Provided material ▸
--- --- ---
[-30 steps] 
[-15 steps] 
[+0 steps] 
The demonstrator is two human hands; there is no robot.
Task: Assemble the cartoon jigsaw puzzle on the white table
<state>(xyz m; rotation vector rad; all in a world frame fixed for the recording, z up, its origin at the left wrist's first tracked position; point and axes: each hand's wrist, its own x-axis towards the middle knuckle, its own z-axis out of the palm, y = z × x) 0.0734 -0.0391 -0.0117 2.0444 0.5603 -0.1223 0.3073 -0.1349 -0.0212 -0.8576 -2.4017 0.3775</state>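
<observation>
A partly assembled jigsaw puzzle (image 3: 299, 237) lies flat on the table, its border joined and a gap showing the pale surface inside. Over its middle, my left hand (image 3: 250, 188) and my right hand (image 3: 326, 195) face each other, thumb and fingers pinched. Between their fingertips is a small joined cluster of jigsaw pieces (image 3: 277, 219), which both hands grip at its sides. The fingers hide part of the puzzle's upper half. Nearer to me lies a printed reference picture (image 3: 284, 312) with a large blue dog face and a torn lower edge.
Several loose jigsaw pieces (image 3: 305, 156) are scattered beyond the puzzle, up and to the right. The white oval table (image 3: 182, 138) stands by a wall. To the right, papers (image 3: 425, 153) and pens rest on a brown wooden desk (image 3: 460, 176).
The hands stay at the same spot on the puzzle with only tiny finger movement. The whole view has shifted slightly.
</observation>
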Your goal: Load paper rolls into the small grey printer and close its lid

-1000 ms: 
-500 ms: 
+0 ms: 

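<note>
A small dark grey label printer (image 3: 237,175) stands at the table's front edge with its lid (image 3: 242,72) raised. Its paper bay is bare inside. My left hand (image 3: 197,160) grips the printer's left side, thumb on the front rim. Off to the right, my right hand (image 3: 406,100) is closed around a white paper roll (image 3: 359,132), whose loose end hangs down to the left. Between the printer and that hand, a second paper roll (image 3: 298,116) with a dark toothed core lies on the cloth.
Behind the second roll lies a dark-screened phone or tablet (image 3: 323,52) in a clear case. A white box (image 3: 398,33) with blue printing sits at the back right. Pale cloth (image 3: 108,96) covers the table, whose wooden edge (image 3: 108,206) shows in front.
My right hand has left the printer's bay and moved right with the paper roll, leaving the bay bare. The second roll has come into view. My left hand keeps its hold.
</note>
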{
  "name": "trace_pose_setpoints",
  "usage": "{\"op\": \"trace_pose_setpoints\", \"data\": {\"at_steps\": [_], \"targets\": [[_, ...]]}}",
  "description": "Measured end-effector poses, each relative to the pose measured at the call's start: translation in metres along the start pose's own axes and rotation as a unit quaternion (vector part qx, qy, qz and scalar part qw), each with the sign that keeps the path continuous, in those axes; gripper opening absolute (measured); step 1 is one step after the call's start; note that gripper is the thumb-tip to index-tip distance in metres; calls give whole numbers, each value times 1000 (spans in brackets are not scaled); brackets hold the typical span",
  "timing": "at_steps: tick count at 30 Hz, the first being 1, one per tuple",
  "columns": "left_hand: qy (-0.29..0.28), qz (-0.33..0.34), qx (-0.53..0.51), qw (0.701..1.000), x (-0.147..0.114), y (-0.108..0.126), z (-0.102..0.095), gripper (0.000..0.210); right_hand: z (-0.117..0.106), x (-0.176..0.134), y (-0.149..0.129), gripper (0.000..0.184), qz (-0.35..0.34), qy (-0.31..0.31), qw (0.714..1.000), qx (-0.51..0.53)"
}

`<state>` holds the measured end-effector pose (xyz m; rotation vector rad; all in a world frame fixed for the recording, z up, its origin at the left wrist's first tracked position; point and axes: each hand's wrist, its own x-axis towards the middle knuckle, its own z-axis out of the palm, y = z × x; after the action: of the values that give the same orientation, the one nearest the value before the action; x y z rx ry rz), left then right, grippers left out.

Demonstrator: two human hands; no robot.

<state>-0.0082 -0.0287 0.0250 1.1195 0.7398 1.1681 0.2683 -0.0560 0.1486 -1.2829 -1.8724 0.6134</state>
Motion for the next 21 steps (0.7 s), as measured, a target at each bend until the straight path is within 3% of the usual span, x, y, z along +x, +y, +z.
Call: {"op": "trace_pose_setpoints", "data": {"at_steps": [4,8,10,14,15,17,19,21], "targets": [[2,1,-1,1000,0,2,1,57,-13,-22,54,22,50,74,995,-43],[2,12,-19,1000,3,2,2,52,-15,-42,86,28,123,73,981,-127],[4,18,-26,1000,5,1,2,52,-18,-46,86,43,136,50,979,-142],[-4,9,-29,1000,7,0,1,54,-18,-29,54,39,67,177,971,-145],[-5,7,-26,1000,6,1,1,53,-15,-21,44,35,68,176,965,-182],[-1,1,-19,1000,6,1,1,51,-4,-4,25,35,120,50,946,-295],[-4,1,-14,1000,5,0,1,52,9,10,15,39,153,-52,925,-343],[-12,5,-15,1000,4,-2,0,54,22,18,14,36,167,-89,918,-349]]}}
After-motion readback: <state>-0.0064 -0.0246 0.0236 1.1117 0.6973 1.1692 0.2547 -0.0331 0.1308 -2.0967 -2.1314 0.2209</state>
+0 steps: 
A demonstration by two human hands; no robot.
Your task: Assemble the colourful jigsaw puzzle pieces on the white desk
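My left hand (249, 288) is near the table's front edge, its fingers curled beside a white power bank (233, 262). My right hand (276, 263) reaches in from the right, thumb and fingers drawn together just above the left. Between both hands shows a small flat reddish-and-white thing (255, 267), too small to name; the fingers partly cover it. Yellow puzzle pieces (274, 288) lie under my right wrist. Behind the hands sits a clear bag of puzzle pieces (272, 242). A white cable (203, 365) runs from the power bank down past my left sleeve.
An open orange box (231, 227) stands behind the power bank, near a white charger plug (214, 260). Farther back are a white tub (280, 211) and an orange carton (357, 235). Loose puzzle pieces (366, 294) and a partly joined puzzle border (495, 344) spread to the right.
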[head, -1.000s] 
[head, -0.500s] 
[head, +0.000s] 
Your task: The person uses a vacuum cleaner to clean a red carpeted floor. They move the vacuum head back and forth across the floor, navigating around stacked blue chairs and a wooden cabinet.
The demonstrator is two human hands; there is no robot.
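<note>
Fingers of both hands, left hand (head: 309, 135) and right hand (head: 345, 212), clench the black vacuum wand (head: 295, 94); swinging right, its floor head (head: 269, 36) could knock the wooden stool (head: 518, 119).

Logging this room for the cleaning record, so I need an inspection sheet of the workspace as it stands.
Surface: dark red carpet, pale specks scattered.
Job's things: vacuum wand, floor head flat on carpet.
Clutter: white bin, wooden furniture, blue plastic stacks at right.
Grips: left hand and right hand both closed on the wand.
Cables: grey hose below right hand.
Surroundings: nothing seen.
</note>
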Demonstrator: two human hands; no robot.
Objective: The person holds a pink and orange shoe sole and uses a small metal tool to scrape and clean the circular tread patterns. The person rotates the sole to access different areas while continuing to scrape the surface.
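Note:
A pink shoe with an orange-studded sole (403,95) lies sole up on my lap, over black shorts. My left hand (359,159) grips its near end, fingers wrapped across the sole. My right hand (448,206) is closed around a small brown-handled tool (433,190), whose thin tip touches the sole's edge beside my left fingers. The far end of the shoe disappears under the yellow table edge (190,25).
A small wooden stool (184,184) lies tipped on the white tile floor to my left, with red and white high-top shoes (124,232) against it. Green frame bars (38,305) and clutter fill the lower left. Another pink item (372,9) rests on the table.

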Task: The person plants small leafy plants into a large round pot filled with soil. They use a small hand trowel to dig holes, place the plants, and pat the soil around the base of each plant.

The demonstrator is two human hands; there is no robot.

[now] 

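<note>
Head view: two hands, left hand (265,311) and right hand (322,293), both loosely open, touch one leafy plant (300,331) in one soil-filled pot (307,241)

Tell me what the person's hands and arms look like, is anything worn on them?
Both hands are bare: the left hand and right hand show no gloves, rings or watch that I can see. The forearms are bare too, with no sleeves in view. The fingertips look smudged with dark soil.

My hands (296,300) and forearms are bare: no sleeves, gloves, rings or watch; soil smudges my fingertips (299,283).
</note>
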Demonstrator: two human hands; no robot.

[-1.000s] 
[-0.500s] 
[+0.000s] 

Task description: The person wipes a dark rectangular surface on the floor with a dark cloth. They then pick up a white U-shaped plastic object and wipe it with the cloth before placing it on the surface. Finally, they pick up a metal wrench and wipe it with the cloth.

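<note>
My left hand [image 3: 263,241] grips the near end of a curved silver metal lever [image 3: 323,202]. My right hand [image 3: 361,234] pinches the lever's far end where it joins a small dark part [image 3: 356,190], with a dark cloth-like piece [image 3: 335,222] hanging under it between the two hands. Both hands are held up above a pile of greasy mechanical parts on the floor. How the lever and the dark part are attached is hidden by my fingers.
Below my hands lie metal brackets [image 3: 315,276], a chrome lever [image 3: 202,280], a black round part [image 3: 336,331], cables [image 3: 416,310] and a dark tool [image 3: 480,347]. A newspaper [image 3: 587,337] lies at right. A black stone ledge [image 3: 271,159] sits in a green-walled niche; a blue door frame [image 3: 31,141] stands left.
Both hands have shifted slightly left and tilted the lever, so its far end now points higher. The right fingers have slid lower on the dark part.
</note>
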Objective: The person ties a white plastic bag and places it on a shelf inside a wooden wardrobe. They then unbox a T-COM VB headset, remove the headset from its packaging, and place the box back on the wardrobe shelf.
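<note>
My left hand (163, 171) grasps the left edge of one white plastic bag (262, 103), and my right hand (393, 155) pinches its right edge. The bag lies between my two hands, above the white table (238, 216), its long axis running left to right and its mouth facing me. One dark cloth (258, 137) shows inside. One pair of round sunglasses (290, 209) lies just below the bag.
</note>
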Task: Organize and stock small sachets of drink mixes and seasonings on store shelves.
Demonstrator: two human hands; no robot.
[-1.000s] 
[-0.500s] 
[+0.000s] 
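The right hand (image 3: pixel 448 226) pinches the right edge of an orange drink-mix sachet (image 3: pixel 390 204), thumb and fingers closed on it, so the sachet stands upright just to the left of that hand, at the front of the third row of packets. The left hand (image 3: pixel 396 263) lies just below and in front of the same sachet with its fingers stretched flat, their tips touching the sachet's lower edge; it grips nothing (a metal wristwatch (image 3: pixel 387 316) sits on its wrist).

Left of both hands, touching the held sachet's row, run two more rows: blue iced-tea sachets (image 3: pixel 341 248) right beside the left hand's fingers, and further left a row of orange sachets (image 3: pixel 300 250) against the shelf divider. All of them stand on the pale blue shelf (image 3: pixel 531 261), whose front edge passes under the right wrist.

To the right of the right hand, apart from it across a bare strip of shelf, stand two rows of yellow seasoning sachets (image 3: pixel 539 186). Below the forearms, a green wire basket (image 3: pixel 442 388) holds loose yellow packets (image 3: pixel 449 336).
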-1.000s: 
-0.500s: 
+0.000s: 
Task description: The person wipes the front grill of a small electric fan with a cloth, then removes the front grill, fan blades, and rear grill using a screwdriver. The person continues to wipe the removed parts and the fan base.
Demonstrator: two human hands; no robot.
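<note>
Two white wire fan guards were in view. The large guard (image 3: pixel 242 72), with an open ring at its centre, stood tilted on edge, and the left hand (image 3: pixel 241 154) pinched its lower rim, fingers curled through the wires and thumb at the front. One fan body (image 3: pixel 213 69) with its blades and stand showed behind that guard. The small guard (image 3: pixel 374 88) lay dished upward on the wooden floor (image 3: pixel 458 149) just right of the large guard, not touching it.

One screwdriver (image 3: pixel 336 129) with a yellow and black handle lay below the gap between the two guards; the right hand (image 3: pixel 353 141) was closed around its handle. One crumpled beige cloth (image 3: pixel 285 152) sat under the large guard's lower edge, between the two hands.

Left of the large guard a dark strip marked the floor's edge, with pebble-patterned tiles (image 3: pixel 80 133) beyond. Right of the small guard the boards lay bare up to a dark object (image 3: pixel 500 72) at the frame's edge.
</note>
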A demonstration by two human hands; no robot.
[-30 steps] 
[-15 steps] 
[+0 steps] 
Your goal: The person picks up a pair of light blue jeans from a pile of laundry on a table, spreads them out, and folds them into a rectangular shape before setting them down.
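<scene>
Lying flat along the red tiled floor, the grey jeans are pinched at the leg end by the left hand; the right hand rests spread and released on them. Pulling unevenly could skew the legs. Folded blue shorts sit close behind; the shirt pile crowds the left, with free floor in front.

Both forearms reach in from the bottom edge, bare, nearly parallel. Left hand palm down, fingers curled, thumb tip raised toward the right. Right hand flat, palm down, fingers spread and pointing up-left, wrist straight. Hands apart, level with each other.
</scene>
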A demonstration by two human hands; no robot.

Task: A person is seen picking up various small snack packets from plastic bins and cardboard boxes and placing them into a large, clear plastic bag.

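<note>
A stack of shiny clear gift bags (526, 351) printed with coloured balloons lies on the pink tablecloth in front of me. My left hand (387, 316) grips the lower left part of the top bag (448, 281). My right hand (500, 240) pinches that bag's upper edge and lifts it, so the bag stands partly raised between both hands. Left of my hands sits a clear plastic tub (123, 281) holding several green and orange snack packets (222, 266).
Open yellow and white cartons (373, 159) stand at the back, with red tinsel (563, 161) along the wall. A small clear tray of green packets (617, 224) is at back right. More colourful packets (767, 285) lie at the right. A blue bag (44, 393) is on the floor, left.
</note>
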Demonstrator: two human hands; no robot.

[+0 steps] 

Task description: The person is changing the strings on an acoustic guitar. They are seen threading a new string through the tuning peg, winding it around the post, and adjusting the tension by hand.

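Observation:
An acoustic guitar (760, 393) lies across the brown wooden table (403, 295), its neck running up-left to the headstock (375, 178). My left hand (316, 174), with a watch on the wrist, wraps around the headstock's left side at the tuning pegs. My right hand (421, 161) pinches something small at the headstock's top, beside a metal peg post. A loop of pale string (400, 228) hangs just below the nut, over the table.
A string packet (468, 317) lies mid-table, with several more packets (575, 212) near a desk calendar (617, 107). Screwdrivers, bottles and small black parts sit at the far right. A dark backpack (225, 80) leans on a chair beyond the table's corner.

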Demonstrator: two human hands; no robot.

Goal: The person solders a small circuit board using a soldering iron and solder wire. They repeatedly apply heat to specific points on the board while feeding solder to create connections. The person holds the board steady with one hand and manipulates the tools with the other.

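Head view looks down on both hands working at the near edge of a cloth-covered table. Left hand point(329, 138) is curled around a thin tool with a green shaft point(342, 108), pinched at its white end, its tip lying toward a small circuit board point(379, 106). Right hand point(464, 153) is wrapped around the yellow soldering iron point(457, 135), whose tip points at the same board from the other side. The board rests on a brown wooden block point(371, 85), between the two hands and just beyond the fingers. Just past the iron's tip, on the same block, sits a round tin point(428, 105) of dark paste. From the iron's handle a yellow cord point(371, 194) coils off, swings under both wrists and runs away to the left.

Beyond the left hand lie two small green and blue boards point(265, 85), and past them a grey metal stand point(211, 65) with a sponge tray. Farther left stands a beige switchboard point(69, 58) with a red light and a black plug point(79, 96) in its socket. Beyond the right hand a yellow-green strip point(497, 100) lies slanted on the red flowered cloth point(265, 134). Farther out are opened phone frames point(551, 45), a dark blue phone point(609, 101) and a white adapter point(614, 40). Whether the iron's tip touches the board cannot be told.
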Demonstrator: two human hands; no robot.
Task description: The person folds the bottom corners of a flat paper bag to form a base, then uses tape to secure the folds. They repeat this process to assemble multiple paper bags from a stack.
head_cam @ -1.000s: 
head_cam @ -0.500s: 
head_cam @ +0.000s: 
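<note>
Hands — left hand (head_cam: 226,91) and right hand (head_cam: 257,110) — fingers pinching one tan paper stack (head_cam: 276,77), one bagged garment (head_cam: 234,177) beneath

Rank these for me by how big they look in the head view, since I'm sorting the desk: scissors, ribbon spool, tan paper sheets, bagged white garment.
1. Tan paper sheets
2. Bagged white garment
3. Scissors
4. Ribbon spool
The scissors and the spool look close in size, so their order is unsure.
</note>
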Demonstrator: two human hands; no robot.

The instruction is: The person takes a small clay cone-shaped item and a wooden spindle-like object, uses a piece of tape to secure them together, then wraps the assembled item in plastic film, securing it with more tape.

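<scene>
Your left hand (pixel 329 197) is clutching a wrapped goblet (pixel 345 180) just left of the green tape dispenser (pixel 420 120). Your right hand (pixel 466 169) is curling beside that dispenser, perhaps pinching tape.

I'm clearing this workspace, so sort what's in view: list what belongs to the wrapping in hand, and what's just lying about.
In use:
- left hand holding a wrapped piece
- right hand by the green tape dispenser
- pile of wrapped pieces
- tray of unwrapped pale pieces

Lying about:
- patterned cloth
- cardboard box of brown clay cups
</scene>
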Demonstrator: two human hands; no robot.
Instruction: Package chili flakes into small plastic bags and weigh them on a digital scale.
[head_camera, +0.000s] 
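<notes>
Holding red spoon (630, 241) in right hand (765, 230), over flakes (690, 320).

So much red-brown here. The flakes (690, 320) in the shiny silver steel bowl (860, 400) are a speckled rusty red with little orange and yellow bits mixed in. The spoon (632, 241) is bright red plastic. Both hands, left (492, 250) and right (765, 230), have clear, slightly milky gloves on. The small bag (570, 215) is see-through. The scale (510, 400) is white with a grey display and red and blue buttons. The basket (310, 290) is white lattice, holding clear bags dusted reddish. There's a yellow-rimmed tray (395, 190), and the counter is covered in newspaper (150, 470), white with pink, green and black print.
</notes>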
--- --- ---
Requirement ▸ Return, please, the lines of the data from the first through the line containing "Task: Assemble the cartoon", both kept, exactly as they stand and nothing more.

Response to the exercise ▸
[-30 steps] 
[-15 steps] 
[+0 steps] 
The demonstrator is two human hands; there is no robot.
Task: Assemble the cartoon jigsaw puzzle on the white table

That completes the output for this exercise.